Chapter Twenty-Three

Three

I keep telling myself it’s none of my business.

Like, really. Not even a little bit. I have no right to be possessive. But I sure am dying to know who just texted Sara, and if it was the same person who messaged her. Twice. She looked at her phone, and she smiled.

So now I can’t stop wondering if those texts were from a man.

Is this a side effect of a concussion? Because I’m definitely fog-headed and sick to my stomach. See also: jealous.

Sure, Sara just finished telling me she’s been too busy with school and internships and studying to have time for relationships. But a woman as beautiful and wonderful as Sara is—not to mention someone as generous and caring—doesn’t go unnoticed. And now I’m imagining her with somebody back in the city. Maybe even several somebodies. If she doesn’t have time to get serious, maybe she just keeps things casual and dates multiple men.

I hate that thought too.

The truth is, I haven’t gotten around to asking Sara about her relationship status, mostly because I’m not sure I want to know the answer. Especially not after I saw the way Carver looked at her. At the time, I rationalized that my instinct was because Nella has a thing for Carver, and that I was just looking out for my sister. But the truth is, I didn’t want Carver seeing Sara as a single woman who’s available. So I put my body between them. Fast.

This has got to be some side effect of the concussion, right? I’m being totally ridiculous, not to mention unfair. I can’t keep Sara away from other men forever. She deserves to be happy. To find love. And I don’t want to be the guy who keeps her from that.

I refuse to be that guy.

I’m a grown man with a reputation for being even-tempered, hardworking, and dependable. I’m not a violent person. So how come my hands balled into fists when Sara smiled at those two back-to-back texts?
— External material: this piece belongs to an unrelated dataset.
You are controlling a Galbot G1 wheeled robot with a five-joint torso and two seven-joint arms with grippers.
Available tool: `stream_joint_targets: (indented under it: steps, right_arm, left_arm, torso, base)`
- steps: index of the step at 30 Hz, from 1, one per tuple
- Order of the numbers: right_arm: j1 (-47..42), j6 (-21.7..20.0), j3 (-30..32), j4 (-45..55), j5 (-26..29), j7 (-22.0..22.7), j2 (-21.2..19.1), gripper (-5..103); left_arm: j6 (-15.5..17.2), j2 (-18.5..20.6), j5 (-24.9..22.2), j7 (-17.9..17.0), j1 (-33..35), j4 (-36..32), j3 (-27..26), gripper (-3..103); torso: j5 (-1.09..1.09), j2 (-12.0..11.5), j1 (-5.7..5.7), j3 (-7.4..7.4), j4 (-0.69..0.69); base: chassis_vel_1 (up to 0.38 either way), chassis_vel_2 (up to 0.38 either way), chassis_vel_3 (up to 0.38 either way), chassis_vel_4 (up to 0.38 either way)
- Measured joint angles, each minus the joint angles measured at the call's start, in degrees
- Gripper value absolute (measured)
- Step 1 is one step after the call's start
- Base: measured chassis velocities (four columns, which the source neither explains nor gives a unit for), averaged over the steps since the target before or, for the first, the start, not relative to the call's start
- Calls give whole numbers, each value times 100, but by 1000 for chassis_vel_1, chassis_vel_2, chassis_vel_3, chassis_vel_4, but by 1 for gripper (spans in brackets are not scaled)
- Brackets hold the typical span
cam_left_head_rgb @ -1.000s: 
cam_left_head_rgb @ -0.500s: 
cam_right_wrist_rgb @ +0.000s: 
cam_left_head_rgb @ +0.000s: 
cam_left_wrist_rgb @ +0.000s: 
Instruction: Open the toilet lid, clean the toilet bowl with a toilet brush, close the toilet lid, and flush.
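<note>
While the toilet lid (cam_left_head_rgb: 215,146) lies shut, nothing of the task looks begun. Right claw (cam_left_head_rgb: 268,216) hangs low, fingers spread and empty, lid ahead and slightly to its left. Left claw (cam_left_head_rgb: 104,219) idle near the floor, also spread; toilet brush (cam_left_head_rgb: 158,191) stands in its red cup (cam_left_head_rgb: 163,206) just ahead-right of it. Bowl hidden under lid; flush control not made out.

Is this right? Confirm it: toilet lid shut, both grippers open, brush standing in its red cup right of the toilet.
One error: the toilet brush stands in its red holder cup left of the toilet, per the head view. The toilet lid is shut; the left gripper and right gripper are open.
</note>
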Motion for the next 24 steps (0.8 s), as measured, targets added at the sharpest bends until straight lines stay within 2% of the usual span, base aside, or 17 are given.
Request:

Yeah, I know. She’s been out of my life for almost a decade, and whether or not she’s had time for a serious relationship, she’s definitely been asked out by plenty of men since then. She’s kind. Smart. Hilarious. The most beautiful woman I’ve ever seen. Of course she’s gotten attention over the years. And from more than just Carver Townsend. So I tried to follow Nella’s advice. I was being myself. Listening to my heart. Making us grilled cheese. And then?—

“Hey.” She pokes my shoulder, and I lift my eyes from my plate. “Are you feeling all right? You’re not dizzy or anything?”

“No, nothing like that.”

She studies my face for a moment. “Are you sure?”

“I think I just ate too fast.”

“Hmm.” She bobs her head, hopefully satisfied by my answer. “Well, that sandwich was just what I needed.”

I clear my throat so my gruff voice won’t give me away. “If you’re done, I can do the dishes.”

“No way.” She throws her palms up. “You cooked, I clean. Those are the rules.”

“Can I at least dry while you wash?”

Her lips curve up. “Nope, thanks.” There’s that smile again. I hope she’s not thinking about Mr. Two Texts. He didn’t make Sara grilled cheese for dinner tonight. He wasn’t in the kitchen with her, just being himself and listening to his heart.

Ugh.

Out of habit, I reach up to scratch my hand along the back of my neck. The bandage there is loose and probably should be replaced. This could be my out to escape and regroup for a moment, to remind myself Sara’s not mine to be jealous and possessive over. “I’m gonna go get a fresh bandage,” I mumble.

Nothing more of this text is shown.